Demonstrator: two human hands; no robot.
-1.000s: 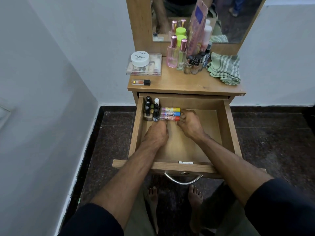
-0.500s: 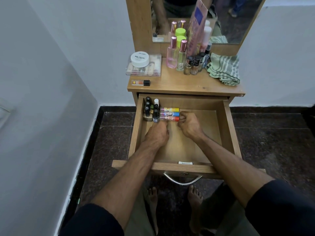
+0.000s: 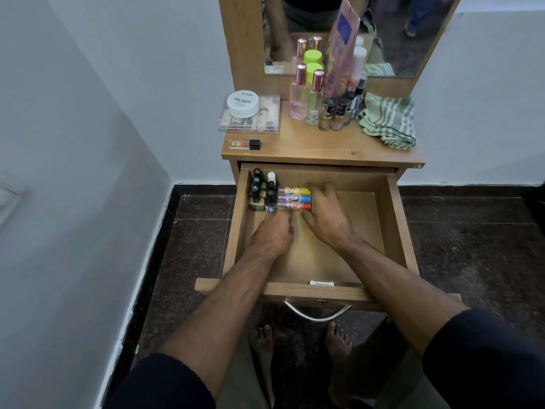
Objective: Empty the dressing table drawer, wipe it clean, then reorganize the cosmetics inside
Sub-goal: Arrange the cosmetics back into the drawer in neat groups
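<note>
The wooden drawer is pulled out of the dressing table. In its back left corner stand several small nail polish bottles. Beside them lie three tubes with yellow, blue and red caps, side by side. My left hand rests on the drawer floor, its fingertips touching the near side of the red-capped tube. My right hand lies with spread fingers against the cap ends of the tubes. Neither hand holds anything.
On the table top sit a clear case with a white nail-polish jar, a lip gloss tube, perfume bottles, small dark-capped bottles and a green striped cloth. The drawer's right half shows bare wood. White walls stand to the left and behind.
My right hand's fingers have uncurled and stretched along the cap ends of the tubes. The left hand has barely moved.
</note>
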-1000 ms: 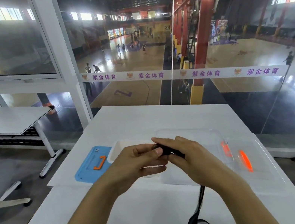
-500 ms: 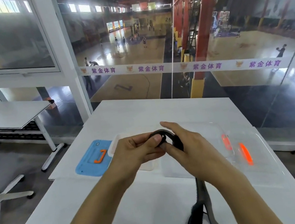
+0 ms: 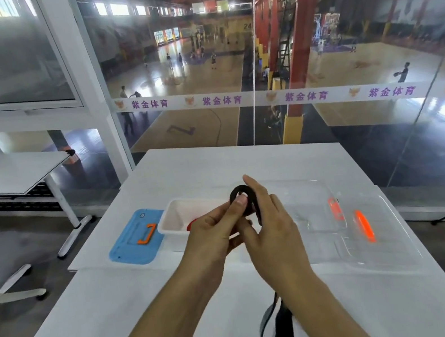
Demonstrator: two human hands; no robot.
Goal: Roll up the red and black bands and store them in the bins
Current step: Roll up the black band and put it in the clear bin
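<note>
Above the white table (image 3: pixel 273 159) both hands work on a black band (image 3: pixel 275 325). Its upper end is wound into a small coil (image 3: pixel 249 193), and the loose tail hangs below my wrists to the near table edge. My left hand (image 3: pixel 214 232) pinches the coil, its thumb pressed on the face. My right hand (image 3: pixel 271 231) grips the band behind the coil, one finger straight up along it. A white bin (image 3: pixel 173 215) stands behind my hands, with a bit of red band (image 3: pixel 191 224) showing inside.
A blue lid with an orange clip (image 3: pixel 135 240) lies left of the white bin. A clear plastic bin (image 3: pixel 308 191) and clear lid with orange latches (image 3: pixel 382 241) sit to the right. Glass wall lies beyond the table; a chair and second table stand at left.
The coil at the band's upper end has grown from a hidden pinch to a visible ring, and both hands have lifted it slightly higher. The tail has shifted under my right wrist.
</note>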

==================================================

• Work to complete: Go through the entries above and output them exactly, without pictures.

• Answer section:
Demonstrator: two human hands; no robot.
-1.000s: 
-0.500s: 
+0.000s: 
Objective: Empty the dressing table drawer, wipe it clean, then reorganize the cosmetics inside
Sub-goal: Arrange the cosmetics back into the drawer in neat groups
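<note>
The wooden drawer is pulled out of the dressing table. In its back left corner stand several small nail polish bottles. Beside them lie three tubes with yellow, blue and red caps, side by side. My left hand rests on the drawer floor, its fingertips touching the near side of the red-capped tube. My right hand lies with spread fingers against the cap ends of the tubes. Neither hand holds anything.
On the table top sit a clear case with a white nail-polish jar, a lip gloss tube, perfume bottles, small dark-capped bottles and a green striped cloth. The drawer's right half shows bare wood. White walls stand to the left and behind.
My right hand's fingers have uncurled and stretched along the cap ends of the tubes. The left hand has barely moved.
</note>
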-1000 ms: 
-500 ms: 
+0 ms: 
Demonstrator: two human hands; no robot.
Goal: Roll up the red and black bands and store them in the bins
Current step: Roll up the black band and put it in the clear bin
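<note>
Above the white table (image 3: pixel 273 159) both hands work on a black band (image 3: pixel 275 325). Its upper end is wound into a small coil (image 3: pixel 249 193), and the loose tail hangs below my wrists to the near table edge. My left hand (image 3: pixel 214 232) pinches the coil, its thumb pressed on the face. My right hand (image 3: pixel 271 231) grips the band behind the coil, one finger straight up along it. A white bin (image 3: pixel 173 215) stands behind my hands, with a bit of red band (image 3: pixel 191 224) showing inside.
A blue lid with an orange clip (image 3: pixel 135 240) lies left of the white bin. A clear plastic bin (image 3: pixel 308 191) and clear lid with orange latches (image 3: pixel 382 241) sit to the right. Glass wall lies beyond the table; a chair and second table stand at left.
The coil at the band's upper end has grown from a hidden pinch to a visible ring, and both hands have lifted it slightly higher. The tail has shifted under my right wrist.
</note>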

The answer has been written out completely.